His name was George Bradshaw and his railway guides inspired the Victorians to take to the tracks.
Stop by stop he told them where to travel, what to see, and where to stay.
Now, 170 years later, I'm making a series of journeys across the length
and breadth of the country to see what of Bradshaw's Britain remains.
In recent days I've been using some of the earliest railway lines built in Britain or the world.
I'm continuing my journey around Northern England using a railway guide book published in the 1860s.
And I've found it gives me such insights into Britain's history and Britain today that you can
keep your Fodor's and your Michelin's and your Lonely Planet guide,
as long as you leave me my Bradshaw's.
It's full of tips for the Victorian traveller, from opening times for
banks and libraries to facts and figures about local industries.
On this leg of the journey, I'll be hearing how textile recycling started in 19th century Yorkshire.
When the rags came here, thousands of tonnes from all over the world,
they were auctioned on a regular basis here at the station.
Seeing how the Victorians made rhubarb grow in the dark.
Are there any secrets left in your process?

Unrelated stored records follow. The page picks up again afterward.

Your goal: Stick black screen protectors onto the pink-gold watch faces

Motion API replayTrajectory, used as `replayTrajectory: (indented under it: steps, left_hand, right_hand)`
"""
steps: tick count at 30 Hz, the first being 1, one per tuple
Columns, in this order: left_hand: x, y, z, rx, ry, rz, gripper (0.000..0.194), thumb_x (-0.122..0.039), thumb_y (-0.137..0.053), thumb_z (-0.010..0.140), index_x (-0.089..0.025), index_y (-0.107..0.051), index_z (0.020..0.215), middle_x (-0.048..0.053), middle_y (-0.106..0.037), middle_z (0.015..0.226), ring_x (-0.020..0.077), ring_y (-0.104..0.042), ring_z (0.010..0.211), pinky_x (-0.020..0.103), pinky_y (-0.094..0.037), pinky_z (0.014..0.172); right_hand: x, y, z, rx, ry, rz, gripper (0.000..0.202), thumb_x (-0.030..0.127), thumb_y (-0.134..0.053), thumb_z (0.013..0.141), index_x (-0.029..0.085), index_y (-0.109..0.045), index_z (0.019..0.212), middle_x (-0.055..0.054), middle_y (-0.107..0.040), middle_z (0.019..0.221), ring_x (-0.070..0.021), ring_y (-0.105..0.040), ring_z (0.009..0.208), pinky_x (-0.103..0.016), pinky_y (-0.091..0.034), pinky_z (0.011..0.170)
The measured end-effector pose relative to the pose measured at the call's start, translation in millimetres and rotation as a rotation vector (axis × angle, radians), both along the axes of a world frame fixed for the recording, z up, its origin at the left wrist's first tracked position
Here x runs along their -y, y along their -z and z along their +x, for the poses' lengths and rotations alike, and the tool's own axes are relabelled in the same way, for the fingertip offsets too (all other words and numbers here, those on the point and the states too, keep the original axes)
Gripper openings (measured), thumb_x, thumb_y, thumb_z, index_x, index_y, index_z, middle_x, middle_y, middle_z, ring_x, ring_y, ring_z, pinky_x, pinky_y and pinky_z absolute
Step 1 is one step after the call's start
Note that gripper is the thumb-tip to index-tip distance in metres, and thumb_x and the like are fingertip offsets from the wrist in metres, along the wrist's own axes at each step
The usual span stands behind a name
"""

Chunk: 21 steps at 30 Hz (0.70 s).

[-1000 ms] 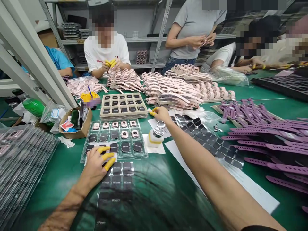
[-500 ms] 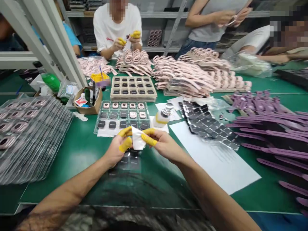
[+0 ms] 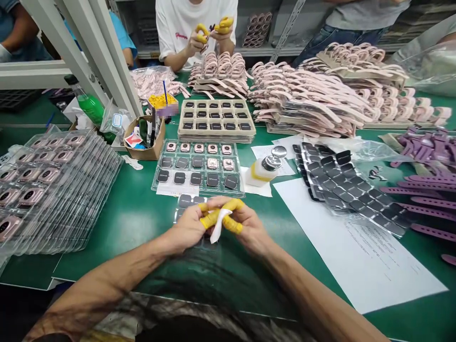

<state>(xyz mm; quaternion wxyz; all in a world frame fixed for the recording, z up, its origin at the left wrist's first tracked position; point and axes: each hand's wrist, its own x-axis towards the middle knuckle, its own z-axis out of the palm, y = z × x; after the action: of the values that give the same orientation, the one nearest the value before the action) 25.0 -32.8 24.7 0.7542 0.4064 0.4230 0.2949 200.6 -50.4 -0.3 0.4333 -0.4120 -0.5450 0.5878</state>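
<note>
My right hand, in yellow finger cots, is closed on a crumpled white wipe that hangs below its thumb and fingers. My left hand, also in yellow cots, meets it with thumb and fingers pinched together; whatever lies between them is hidden. Just beneath both hands, a clear sheet of dark square stickers is partly covered. Beyond it lies a clear plastic tray with pink watch cases and black squares. To the tray's right stands a white pump bottle with a metal top.
Stacked trays of pink watches rise at left, beside a cardboard box. Behind is a beige tray. Pink straps, black sticker sheets, paper and purple straps fill the right. A co-worker sits opposite.
The wipe was spread flat between both hands; now it is bunched and hangs from the right hand. My hands have drawn closer together. The view has shifted left and downward.
</note>
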Motion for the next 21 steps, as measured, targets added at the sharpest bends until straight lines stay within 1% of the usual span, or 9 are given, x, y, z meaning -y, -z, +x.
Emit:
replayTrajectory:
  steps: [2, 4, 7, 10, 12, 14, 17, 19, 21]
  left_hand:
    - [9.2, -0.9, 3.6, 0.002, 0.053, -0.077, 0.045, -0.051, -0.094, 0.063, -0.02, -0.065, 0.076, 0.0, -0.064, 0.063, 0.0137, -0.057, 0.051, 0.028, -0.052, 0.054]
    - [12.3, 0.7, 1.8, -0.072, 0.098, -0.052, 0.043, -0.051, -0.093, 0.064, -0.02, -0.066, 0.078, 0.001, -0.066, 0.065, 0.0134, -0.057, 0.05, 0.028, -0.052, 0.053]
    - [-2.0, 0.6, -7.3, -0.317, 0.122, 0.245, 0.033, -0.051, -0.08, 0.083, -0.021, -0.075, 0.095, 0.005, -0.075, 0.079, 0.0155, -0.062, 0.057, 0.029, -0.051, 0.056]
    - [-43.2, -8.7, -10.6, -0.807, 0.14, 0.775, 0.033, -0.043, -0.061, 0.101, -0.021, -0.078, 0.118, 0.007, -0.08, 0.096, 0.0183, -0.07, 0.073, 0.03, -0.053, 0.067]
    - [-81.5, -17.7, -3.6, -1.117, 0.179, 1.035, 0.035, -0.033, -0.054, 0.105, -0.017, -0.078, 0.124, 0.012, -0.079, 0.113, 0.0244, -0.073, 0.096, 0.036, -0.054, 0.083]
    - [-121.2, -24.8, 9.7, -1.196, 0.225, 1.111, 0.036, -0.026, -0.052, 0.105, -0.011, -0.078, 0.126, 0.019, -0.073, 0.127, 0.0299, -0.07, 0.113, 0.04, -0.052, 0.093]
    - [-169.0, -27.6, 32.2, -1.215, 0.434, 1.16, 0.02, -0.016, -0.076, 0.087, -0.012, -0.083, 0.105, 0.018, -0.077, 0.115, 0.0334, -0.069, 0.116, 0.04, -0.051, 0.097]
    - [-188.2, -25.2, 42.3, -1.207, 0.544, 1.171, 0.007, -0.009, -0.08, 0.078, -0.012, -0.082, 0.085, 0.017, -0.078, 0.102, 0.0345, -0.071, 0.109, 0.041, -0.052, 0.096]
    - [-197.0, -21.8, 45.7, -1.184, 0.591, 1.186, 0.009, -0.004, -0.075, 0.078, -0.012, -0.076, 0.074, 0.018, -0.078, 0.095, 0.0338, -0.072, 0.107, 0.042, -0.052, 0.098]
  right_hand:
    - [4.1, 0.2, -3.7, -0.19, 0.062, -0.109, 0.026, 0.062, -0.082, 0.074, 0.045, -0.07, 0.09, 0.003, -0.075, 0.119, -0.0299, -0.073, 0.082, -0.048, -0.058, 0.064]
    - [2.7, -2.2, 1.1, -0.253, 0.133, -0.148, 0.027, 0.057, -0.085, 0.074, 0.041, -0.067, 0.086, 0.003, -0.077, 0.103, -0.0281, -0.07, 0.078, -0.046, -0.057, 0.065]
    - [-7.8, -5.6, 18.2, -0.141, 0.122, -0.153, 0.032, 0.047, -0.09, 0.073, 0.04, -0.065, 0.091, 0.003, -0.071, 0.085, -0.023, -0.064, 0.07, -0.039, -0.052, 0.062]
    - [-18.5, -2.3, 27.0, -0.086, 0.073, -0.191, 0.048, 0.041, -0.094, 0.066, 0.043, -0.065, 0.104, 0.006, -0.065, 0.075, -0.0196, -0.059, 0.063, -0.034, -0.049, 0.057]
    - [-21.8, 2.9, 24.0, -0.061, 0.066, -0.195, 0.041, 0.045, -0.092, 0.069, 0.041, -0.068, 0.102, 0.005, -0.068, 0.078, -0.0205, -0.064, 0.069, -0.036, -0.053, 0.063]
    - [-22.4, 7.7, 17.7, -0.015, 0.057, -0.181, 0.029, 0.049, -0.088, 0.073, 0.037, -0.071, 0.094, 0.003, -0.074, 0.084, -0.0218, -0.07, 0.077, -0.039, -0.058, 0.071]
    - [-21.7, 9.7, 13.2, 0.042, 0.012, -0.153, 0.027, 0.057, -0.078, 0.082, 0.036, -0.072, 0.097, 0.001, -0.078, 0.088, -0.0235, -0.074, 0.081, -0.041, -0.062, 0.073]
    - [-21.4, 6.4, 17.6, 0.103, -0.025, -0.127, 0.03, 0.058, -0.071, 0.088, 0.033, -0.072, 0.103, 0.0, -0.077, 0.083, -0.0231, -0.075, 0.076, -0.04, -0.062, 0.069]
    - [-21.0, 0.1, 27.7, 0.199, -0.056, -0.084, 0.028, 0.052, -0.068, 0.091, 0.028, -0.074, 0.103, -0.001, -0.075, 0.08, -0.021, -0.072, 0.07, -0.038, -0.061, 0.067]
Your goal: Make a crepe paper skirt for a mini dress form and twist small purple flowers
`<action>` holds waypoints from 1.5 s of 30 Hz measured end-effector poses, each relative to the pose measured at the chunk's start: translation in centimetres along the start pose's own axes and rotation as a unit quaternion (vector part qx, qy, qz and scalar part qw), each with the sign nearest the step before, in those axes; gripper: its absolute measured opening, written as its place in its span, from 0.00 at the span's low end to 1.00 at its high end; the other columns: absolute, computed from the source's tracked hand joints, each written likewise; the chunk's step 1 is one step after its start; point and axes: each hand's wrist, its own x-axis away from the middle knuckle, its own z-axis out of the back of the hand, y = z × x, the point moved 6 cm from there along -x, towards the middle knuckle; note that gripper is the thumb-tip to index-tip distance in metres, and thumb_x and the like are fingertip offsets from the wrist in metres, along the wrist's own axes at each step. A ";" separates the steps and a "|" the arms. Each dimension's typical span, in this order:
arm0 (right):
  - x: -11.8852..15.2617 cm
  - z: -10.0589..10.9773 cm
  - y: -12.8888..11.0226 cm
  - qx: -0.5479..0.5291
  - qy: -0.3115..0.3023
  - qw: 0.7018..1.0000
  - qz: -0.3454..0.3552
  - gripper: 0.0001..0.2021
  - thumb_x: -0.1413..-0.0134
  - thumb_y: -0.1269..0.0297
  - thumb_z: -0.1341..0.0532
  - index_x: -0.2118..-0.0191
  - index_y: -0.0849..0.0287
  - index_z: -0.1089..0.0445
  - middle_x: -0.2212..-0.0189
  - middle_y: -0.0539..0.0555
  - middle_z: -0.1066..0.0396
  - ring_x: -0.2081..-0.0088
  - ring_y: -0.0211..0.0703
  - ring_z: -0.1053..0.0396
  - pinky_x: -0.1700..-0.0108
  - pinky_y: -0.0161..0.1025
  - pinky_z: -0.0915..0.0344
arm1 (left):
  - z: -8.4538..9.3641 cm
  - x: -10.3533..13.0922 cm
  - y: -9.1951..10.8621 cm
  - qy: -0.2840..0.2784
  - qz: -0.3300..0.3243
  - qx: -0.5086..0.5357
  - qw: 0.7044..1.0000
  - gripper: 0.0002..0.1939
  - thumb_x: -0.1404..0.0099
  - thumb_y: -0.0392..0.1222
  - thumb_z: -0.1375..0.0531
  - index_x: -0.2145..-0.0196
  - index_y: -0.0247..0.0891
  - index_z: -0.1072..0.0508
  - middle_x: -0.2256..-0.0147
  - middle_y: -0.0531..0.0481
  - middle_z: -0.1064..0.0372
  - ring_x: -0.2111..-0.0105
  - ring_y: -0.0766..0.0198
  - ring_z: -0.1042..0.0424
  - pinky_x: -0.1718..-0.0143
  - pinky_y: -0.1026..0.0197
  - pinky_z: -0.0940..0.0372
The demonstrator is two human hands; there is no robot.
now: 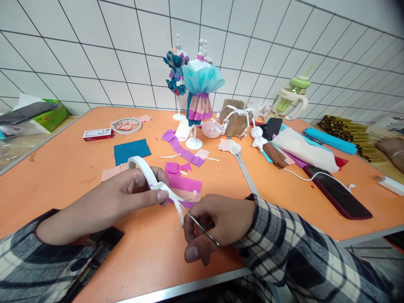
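Observation:
My left hand (139,189) is closed round a roll of white tape (143,168), pinching a loose strip of it between thumb and fingers. In my right hand (211,223) is a pair of small metal scissors (202,227), its fingers curled round the handles. The blades meet the tape strip (179,210), whose end hangs down. Beneath and behind the hands lies a layered piece of magenta, peach and purple crepe paper (186,185). Beyond it stands a small white dress form in a turquoise, purple and peach paper dress (202,84).
A second dressed form (176,71) stands behind. To the left lie a teal paper square (132,151), a tape ring (126,125) and a red-white box (97,134). Rightward are a phone (337,193), crepe rolls (306,147), a brown bag (235,118) and a bottle (290,97). Another person's hand (393,151) shows far right.

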 end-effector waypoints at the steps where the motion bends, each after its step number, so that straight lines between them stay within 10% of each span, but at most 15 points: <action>1: 0.0 0.0 0.0 0.003 0.004 1.000 0.006 0.22 0.58 0.47 0.27 0.70 0.62 0.29 0.79 0.45 0.29 0.77 0.28 0.40 0.72 0.29 0.47 | 0.0 0.0 0.0 -0.001 0.001 -0.005 1.000 0.07 0.38 0.45 0.38 0.72 0.43 0.24 0.73 0.54 0.29 0.70 0.61 0.29 0.67 0.64 0.33; 22: 0.2 0.3 0.1 0.020 -0.022 0.999 -0.018 0.23 0.59 0.46 0.27 0.68 0.62 0.29 0.79 0.46 0.29 0.77 0.29 0.39 0.73 0.29 0.46 | -0.1 0.2 -0.9 0.008 0.040 0.059 0.997 0.05 0.39 0.46 0.36 0.69 0.43 0.23 0.73 0.55 0.30 0.70 0.62 0.31 0.66 0.62 0.34; 27: 0.8 -0.1 1.1 0.018 -0.113 0.991 -0.073 0.22 0.60 0.48 0.27 0.67 0.63 0.27 0.77 0.47 0.26 0.72 0.33 0.31 0.66 0.30 0.40 | 0.8 0.3 -1.3 0.045 0.029 0.137 0.989 0.03 0.44 0.43 0.35 0.70 0.45 0.24 0.73 0.55 0.31 0.71 0.62 0.33 0.66 0.61 0.36; 33: 0.9 0.4 -0.5 -0.072 -0.119 0.990 0.023 0.21 0.51 0.47 0.31 0.68 0.64 0.29 0.79 0.47 0.29 0.75 0.32 0.31 0.68 0.29 0.38 | 0.6 0.6 -1.4 0.002 0.032 0.142 0.989 0.04 0.38 0.43 0.37 0.68 0.42 0.25 0.71 0.54 0.31 0.69 0.63 0.33 0.66 0.63 0.38; 39: 4.4 -0.6 -1.4 -0.059 -0.314 0.941 -0.113 0.17 0.51 0.55 0.29 0.66 0.66 0.27 0.76 0.49 0.28 0.75 0.34 0.30 0.70 0.28 0.34 | 1.4 0.7 -1.2 0.036 0.003 0.200 0.979 0.08 0.40 0.47 0.35 0.71 0.40 0.26 0.73 0.52 0.34 0.70 0.62 0.35 0.66 0.61 0.37; 45: 3.0 -0.2 -1.9 -0.150 -0.212 0.965 0.036 0.21 0.53 0.51 0.29 0.68 0.68 0.28 0.81 0.49 0.29 0.80 0.32 0.33 0.75 0.28 0.38 | 0.8 0.3 -1.4 0.035 0.022 0.183 0.982 0.06 0.40 0.44 0.34 0.69 0.40 0.25 0.74 0.54 0.32 0.72 0.65 0.35 0.69 0.63 0.38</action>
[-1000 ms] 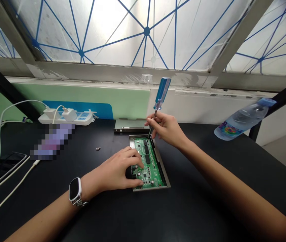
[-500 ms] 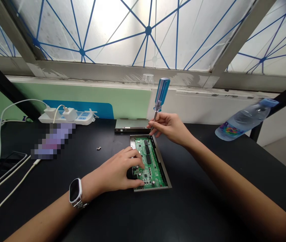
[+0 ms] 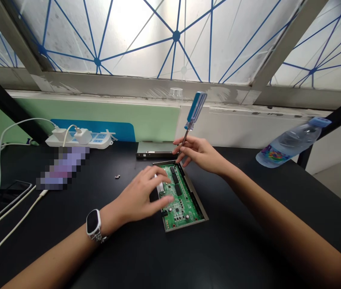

I can't tell you unless we'll have to bury you under the rhubarb roots.
And uncovering railway treasures with a descendant of George Bradshaw himself.
Oh my goodness.
That is so beautiful.
I started this trip in North East England,
and on my journey south travelled on lines laid down by railway pioneers.
I'm now in Yorkshire's industrial heart, and will
cross into rural Leicestershire, to end my journey in Melton Mowbray.
On today's stretch I start in Batley, and will pass through Woodlesford
on my way to Sheffield, the city of steel.
I'm now on way to town Batley.
Not a town name that springs to everyone's lips but in the 19th century, it was responsible for
the invention of an industry that I've always regarded as much more recent, more modern - recycling.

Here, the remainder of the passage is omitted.